3) Quelques principles perso (au-delà du cas particulier des mREITs) :
a) Dividend yield élevé = risque élevé : il n’y a sur les marchés ni miracle ni free lunch. Si TWO a actuellement un dividend yield de 13,8%, c’est que le marché est incertain sur un maintien du dividende, et sur la performance de TWO à l’approche possible d’une récession aux USA. Si le marché considérait que les risques étaient réduits, il achèterait en masse les actions TWO et le dividend yield baisserait. La plupart des mREITs affichent des dividendes élevés parce que ce secteur a une mortalité très élevée (= perte totale) en cas de récession sévère aux USA (surtout sur le segment des non-agency MBS).
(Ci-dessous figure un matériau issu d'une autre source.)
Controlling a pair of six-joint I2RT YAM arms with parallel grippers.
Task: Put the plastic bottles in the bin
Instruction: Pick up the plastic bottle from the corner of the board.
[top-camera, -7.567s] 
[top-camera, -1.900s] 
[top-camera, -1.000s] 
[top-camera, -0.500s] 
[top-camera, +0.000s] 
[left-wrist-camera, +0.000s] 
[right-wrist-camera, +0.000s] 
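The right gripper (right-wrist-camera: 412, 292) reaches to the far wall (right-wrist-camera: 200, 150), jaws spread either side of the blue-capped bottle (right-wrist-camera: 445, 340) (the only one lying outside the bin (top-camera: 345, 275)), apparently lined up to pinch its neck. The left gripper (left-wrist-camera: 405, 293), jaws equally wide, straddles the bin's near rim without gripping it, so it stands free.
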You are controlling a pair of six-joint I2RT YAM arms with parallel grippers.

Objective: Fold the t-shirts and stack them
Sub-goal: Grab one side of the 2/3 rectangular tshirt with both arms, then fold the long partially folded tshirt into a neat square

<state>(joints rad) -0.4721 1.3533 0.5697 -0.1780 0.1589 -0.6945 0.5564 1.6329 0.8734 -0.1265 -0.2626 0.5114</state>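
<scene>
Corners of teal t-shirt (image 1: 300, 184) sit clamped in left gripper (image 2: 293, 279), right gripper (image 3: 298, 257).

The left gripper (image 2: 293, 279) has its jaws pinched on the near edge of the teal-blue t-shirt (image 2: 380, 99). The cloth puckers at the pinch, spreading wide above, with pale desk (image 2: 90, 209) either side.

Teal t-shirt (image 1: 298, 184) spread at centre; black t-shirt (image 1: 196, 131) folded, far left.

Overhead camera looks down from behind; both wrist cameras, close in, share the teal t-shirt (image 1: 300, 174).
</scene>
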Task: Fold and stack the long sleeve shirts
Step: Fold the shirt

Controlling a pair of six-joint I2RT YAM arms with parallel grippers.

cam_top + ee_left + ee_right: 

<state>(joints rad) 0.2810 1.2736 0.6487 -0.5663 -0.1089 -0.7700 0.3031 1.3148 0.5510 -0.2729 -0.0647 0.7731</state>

Ma règle perso, c’est de n’acheter des actions avec un dividende >6% que si je connais relativement bien les entreprises (par exemple des banques, dans mon secteur d’expertise). J’évite strictement des dividendes > 10%, et suis très sélectif entre 8-10% (dans cette zone j’ai Moelis, que je connais professionnellement, Ladder Capital, Starwoord Property et Apollo Commercial Real Estate).
b) Manque de compétence analytique sur un secteur = abstention ou diversification extrême : si je devais investir sur les mREITs, perso, compte tenu de ma relative incompétence sur le secteur, je le ferais sur une petite poche (max 2% de mon portefeuille) et de façon fortement diversifiée.
c) Action volatile = position calibrée prudemment : Je raisonne intuitivement en Value-at-Risk, c’est-à-dire en termes de perte possible compte tenu de la volatilité du cours. Si le cours est fortement volatile, j’aurai tendance à réduire la taille initiale de la ligne. Si votre position TWO vous tracasse, cela signifie peut-être qu’elle est mal dimensionnée. Par ailleurs, si vous regardez l’évolution de TWO sur longue période, le déclin du cours ces derniers trimestres n’a rien d’exceptionnel : c’est la volatilité normale de cette action.